EXERCISE AIM –
Filter task. Return each line of the material that holds the string "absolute".

SOURCE MATERIAL –
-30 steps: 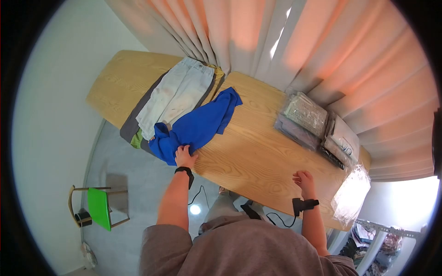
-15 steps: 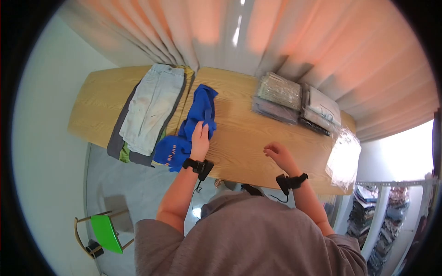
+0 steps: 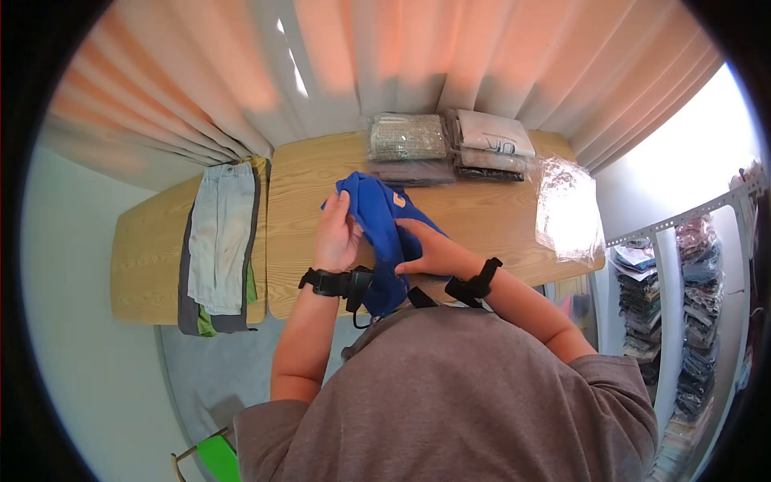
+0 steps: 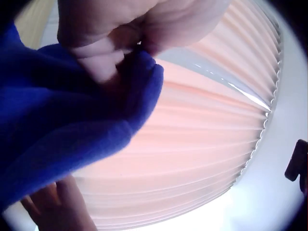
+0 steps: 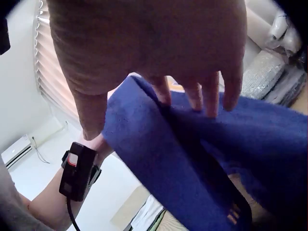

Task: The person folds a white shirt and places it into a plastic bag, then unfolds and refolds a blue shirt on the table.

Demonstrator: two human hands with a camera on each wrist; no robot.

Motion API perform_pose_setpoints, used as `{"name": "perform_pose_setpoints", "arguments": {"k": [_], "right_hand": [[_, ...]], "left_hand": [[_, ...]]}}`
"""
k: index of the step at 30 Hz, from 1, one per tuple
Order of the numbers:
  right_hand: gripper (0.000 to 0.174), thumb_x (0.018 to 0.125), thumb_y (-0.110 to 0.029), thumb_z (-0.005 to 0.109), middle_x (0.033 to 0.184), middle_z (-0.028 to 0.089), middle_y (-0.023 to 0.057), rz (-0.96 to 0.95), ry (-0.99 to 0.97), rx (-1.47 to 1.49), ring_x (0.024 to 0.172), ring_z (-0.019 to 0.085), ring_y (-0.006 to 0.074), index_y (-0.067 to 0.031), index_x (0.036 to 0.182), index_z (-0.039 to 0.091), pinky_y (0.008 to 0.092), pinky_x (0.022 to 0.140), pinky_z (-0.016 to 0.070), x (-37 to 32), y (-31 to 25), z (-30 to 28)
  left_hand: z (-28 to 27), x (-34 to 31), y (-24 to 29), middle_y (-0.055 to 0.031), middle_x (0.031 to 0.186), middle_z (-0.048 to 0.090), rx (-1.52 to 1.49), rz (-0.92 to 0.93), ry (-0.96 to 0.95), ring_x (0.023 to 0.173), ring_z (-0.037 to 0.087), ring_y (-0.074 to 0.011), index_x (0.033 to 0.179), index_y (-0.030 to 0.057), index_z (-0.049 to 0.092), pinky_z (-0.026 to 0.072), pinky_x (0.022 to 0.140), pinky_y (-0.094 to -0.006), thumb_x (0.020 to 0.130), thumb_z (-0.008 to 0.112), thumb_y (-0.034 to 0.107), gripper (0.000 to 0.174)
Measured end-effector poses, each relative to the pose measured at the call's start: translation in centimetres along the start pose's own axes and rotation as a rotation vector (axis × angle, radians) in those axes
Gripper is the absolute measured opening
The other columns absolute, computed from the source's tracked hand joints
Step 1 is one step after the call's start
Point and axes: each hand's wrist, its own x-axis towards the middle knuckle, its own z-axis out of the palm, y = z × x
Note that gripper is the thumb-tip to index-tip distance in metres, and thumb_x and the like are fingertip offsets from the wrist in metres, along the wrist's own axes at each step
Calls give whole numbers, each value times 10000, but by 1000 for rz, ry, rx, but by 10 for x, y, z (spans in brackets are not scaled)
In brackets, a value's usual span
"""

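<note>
A blue garment (image 3: pixel 371 210) with orange lettering is held up over the table's front edge, hanging down toward the person's body. My left hand (image 3: pixel 336 238) pinches its upper left part. In the left wrist view the thumb and fingers of that hand (image 4: pixel 108 36) close on a folded edge of the blue cloth (image 4: pixel 53 110). From the right, my right hand (image 3: pixel 438 251) reaches to the garment's middle. Its fingers (image 5: pixel 209 96) lie spread against the cloth (image 5: pixel 144 130) in the right wrist view, the thumb apart from them.
Light-coloured trousers (image 3: pixel 221 241) lie on darker clothes on the left table section. Plastic-wrapped garment packs (image 3: pixel 408 138) (image 3: pixel 491 135) are stacked at the back. Clear plastic bags (image 3: pixel 569 209) lie at the table's right end. Beyond stands a rack of folded clothes (image 3: pixel 697 321); a green chair (image 3: pixel 218 459) is lower left.
The left hand has lifted the blue garment off the clothes pile and carried it right, in front of the body. The right hand has moved left to the garment. The head view has turned right.
</note>
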Motion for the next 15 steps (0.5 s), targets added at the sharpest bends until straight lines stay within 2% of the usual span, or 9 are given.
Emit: {"name": "perform_pose_setpoints", "arguments": {"k": [4,5,6,7,9,11,12,14,15], "right_hand": [[881,647,-391,776,1319,416,218,106,81,-257,1208,429,342,47,1295,371,377,999,363,-1,4,7],[878,644,-407,769,1309,422,228,114,115,-344,1194,436,358,58,1280,382,377,980,379,-1,9,8],[878,644,-407,769,1309,422,228,120,121,-341,1194,436,358,58,1280,382,377,980,379,-1,11,8],[776,683,-388,734,1263,464,211,178,119,-339,1140,476,354,32,1255,420,394,936,407,-1,11,9],[675,723,-369,698,1218,507,194,239,119,-336,1087,515,351,6,1231,459,411,892,435,0,24,9],[408,808,-255,599,1043,589,173,139,175,-311,993,555,350,-20,1133,527,415,836,458,4,52,9],[408,808,-255,599,1043,589,173,141,177,-310,993,555,350,-20,1133,527,415,836,458,5,53,1],[243,836,-145,522,906,608,178,413,429,-153,921,570,364,-27,1045,560,397,815,457,9,45,-23],[206,846,-126,506,870,603,181,375,560,-25,867,577,345,-20,1016,554,379,789,453,11,43,-38]], "left_hand": [[17,7,-14,34,779,549,-146,-29,-51,675,554,-75,1102,97,494,510,671,-257,969,425,164,164],[16,10,-17,34,779,549,-143,-37,-55,675,554,-75,1102,97,494,510,671,-257,969,425,164,164],[13,14,-19,-9,920,575,-182,-15,-97,794,579,-110,1134,72,477,508,750,-282,969,419,158,195],[10,16,-20,-53,1060,602,-223,7,-138,914,605,-145,1166,48,461,506,830,-308,969,413,153,228],[5,20,-20,-50,1073,597,-231,11,-164,936,600,-147,1170,49,458,501,844,-312,969,415,153,231],[8,19,-15,-46,1085,592,-239,20,-190,958,595,-148,1175,51,454,495,858,-316,968,416,154,234],[15,16,-7,-49,1097,587,-164,70,-139,970,592,-150,1180,46,450,491,866,-315,967,416,150,239],[18,13,7,-60,1094,592,-38,138,-55,977,592,-149,1134,42,471,482,877,-306,958,438,134,201],[12,15,10,-60,1094,592,-36,134,-54,977,592,-149,1134,42,471,482,877,-306,958,438,134,201]]}}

OUTPUT OF THE EXERCISE –
Gripper is the absolute measured opening
The other columns absolute, computed from the source's tracked hand joints

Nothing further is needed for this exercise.